Volvemos, por otro lado, en un momento de nuevas tecnologías. Me inquieta bastante el impacto que tendrán los programas relacionados con la inteligencia artificial en las tareas universitarias, como también me inquieta la dependencia de los estudiantes al ciberespacio. Siento que la educación deberá reforzar el contacto humano, el aprendizaje a través de la experiencia y la observación, la empatía social y el no solo saber, sino también conocer el universo que existe fuera de las pequeñas pantallas que parecen seducirnos tanto y que nos contactan, pero realmente no nos integran.
Volvemos dentro de un país golpeado. Iniciar las clases no nos hace indiferentes al contexto histórico en el que vivimos, donde la violencia nace del abandono, de la falta de diálogo, del racismo y de la exclusión. Nelson Manrique nos propone que, ante la falta de celebraciones que nos deparó el bicentenario, podríamos proponer una nueva fecha de conmemoración que tendría a la batalla de Ayacucho de 1824 como eje, uniéndonos así con gran parte del continente en el festejo de la consecución de la libertad. Y es, a su vez, la mejor oportunidad para promover una educación que nos aleje de una mentalidad colonial, citando nuevamente al profesor Manrique, que parece haber demorado mucho más en cambiar que las estructuras sociales. Una mentalidad que promovió la exclusión a partir del racismo, el machismo, la discriminación y el clasismo. Una mentalidad que nos hace temerosos o agresivos frente al cambio y que parece siempre promover el miedo “al otro” y a la memoria reciente.
Retomamos las clases presenciales y es bonito ver cómo hay cosas que no cambian: el temor, el descubrimiento, el autodescubrimiento, el estar “perdidos”, los desafíos y las ganas. El campus de la PUCP se llena de colores y energía, como estoy seguro de que pasa en todas las universidades del país, en tiempos en que la lucha por una educación de calidad está amenazada por los mismísimos poderes del Estado, pese al camino recorrido y al esfuerzo de alumnos, profesores, personal administrativo, de mantenimiento y de servicios que constituyen en conjunto la vida universitaria peruana.
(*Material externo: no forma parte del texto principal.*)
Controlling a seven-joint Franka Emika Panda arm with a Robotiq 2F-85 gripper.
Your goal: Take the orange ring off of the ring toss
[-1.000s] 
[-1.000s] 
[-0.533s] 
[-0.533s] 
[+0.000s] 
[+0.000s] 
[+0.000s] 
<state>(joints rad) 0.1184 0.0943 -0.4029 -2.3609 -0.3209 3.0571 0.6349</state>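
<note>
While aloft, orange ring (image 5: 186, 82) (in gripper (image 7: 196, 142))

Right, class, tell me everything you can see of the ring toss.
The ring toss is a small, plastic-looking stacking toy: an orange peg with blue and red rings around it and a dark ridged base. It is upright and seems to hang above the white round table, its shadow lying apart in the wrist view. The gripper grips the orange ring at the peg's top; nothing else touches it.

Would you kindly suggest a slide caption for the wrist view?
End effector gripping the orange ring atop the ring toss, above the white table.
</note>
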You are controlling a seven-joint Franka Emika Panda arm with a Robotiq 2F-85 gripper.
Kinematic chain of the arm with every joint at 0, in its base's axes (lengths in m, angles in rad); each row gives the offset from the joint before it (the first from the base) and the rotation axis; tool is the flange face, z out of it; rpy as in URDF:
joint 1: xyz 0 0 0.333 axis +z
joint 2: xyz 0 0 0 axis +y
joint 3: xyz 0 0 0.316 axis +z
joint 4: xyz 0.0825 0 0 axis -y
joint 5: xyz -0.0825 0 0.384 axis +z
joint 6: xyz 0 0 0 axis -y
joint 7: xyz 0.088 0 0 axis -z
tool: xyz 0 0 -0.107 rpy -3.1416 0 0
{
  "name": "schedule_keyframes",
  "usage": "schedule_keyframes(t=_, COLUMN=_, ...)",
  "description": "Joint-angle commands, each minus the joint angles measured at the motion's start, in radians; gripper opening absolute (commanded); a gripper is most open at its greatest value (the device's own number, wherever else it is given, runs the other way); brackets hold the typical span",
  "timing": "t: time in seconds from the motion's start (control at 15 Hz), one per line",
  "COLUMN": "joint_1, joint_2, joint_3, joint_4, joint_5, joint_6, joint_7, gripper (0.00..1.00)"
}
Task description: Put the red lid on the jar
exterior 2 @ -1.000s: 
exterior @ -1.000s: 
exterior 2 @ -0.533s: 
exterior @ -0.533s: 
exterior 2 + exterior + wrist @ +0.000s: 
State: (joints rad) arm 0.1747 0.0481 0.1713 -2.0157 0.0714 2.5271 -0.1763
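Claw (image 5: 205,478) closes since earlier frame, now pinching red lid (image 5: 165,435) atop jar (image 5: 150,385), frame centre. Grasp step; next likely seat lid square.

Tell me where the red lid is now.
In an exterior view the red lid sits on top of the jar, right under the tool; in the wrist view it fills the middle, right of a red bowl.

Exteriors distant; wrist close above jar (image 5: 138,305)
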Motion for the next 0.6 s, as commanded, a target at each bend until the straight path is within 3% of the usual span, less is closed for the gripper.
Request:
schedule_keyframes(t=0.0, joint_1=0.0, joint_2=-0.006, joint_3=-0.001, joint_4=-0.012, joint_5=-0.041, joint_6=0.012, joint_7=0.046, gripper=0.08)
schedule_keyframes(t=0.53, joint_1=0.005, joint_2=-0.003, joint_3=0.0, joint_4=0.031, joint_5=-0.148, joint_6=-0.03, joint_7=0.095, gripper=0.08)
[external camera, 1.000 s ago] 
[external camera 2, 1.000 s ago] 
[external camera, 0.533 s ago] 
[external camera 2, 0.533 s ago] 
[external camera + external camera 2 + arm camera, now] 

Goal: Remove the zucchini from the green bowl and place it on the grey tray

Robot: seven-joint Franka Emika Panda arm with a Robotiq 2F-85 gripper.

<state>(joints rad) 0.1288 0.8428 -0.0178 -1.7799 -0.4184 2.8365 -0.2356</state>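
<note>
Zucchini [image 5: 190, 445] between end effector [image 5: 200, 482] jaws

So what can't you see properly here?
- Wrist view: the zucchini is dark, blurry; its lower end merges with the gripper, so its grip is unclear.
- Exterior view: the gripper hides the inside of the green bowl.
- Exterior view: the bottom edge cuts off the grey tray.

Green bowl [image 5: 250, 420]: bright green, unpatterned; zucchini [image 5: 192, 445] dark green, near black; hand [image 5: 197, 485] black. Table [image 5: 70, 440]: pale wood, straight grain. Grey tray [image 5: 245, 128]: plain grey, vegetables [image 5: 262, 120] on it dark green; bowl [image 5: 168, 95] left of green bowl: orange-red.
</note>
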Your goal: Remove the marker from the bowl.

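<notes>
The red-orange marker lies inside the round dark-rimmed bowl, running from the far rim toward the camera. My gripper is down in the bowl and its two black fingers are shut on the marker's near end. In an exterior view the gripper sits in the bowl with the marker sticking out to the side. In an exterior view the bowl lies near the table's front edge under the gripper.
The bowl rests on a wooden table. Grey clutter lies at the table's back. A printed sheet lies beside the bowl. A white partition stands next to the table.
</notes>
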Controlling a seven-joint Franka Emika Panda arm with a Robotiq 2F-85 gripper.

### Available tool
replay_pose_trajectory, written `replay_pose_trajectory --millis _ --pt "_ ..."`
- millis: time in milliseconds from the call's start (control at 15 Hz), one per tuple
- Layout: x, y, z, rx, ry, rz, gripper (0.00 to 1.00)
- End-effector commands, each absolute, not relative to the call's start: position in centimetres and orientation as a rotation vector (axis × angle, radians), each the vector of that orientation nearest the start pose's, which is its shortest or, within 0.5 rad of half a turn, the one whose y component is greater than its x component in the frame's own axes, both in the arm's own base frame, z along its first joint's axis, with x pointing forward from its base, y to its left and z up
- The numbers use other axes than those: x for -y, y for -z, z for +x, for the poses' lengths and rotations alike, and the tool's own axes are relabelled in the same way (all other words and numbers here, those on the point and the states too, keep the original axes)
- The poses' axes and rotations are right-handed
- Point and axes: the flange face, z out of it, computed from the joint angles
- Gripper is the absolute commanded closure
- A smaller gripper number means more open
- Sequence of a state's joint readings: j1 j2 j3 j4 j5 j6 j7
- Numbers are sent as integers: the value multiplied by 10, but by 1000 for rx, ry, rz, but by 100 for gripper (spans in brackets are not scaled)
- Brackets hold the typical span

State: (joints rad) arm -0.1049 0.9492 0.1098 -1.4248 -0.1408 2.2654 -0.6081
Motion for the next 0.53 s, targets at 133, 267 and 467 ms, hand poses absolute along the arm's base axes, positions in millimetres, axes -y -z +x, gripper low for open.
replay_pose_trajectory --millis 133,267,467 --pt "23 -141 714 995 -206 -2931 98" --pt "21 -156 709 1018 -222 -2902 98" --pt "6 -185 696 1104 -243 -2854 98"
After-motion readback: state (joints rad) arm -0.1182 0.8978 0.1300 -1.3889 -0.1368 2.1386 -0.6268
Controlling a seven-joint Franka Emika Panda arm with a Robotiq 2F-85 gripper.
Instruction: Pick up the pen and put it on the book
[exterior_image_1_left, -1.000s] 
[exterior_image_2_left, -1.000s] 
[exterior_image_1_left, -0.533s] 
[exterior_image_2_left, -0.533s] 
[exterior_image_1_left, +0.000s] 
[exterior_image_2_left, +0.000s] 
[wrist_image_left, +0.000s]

El primer día de clases, frente a un entusiasta grupo de cachimbos, estábamos discutiendo el concepto de ‘cultura’ cuando nos visitó el rector Carlos Garatea para darles la bienvenida a alumnas y alumnos. Les pidió que nunca pierdan de vista la búsqueda conjunta hacia la felicidad. Me dejó pensando. Yo recordaba mis primeros días universitarios con discursos que hablaban de las exigencias, la responsabilidad y la disciplina, pero es cierto que había descuidado la búsqueda de la felicidad. Tal vez, todo lo que estudiemos, en lo que nos formemos y por lo que luchemos en la vida, sean cosas importantes, pero solo en tanto medios hacia lo más importante. Nuestros logros, nuestra chamba, nuestra carrera, nuestro trabajo, nuestro emprendimiento, todo nos ayuda a sobrevivir, y está bien, pero a veces perdemos de vista el objetivo fundamental que está detrás de esta búsqueda, y es el de ser felices. Y, como vemos, la felicidad es algo que se crea y se comparte con todas y todos.